TASK DIRECTIONS>
All of the data, from the first line to the last, should be reproduced without alteration.

DATA SECTION>

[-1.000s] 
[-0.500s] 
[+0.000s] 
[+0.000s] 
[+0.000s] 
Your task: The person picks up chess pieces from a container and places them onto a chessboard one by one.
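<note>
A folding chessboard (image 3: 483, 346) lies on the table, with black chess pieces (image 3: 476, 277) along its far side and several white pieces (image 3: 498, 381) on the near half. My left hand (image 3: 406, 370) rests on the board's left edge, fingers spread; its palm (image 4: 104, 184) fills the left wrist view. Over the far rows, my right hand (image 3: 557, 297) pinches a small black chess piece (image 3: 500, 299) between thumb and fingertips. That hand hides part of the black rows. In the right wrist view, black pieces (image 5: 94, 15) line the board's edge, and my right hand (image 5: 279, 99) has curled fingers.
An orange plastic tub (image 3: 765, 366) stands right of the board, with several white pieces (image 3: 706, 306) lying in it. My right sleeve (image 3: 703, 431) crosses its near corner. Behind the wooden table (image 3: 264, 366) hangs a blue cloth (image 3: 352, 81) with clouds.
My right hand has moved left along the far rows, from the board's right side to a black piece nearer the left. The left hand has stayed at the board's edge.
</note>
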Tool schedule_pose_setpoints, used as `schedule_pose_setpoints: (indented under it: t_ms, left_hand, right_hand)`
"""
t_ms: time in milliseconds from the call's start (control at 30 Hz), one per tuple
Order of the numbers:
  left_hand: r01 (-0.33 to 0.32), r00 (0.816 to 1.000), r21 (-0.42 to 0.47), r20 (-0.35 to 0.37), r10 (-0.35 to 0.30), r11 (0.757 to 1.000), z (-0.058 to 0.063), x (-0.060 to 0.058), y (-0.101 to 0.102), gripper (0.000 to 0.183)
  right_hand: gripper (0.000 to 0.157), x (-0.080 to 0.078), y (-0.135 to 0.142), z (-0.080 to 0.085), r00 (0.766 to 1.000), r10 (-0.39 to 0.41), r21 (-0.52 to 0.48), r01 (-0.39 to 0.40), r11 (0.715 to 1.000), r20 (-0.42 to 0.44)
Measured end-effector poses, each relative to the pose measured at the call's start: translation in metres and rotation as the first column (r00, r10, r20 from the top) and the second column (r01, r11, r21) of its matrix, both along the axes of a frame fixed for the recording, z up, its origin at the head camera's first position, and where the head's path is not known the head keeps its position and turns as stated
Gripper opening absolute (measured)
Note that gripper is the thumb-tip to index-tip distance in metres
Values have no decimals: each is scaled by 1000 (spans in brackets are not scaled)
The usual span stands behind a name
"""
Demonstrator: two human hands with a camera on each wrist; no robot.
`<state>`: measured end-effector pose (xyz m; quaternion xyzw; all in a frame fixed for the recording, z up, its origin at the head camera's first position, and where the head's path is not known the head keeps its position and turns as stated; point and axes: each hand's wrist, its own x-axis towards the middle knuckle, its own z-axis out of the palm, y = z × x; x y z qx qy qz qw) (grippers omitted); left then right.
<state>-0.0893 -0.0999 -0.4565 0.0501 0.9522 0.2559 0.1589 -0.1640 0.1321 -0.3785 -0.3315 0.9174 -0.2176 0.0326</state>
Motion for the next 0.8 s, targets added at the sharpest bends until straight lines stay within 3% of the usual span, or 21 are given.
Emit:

ANSWER SECTION>
[-1.000s] 
[-0.500s] 
[+0.000s] 
[+0.000s] 
[+0.000s] 
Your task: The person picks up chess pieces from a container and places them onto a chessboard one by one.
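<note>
A folding chessboard (image 3: 483, 346) lies on the table, with black chess pieces (image 3: 476, 277) along its far side and several white pieces (image 3: 498, 381) on the near half. My left hand (image 3: 406, 370) rests on the board's left edge, fingers spread; its palm (image 4: 104, 184) fills the left wrist view. Over the far rows, my right hand (image 3: 557, 297) pinches a small black chess piece (image 3: 500, 299) between thumb and fingertips. That hand hides part of the black rows. In the right wrist view, black pieces (image 5: 94, 15) line the board's edge, and my right hand (image 5: 279, 99) has curled fingers.
An orange plastic tub (image 3: 765, 366) stands right of the board, with several white pieces (image 3: 706, 306) lying in it. My right sleeve (image 3: 703, 431) crosses its near corner. Behind the wooden table (image 3: 264, 366) hangs a blue cloth (image 3: 352, 81) with clouds.
My right hand has moved left along the far rows, from the board's right side to a black piece nearer the left. The left hand has stayed at the board's edge.
</note>
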Tool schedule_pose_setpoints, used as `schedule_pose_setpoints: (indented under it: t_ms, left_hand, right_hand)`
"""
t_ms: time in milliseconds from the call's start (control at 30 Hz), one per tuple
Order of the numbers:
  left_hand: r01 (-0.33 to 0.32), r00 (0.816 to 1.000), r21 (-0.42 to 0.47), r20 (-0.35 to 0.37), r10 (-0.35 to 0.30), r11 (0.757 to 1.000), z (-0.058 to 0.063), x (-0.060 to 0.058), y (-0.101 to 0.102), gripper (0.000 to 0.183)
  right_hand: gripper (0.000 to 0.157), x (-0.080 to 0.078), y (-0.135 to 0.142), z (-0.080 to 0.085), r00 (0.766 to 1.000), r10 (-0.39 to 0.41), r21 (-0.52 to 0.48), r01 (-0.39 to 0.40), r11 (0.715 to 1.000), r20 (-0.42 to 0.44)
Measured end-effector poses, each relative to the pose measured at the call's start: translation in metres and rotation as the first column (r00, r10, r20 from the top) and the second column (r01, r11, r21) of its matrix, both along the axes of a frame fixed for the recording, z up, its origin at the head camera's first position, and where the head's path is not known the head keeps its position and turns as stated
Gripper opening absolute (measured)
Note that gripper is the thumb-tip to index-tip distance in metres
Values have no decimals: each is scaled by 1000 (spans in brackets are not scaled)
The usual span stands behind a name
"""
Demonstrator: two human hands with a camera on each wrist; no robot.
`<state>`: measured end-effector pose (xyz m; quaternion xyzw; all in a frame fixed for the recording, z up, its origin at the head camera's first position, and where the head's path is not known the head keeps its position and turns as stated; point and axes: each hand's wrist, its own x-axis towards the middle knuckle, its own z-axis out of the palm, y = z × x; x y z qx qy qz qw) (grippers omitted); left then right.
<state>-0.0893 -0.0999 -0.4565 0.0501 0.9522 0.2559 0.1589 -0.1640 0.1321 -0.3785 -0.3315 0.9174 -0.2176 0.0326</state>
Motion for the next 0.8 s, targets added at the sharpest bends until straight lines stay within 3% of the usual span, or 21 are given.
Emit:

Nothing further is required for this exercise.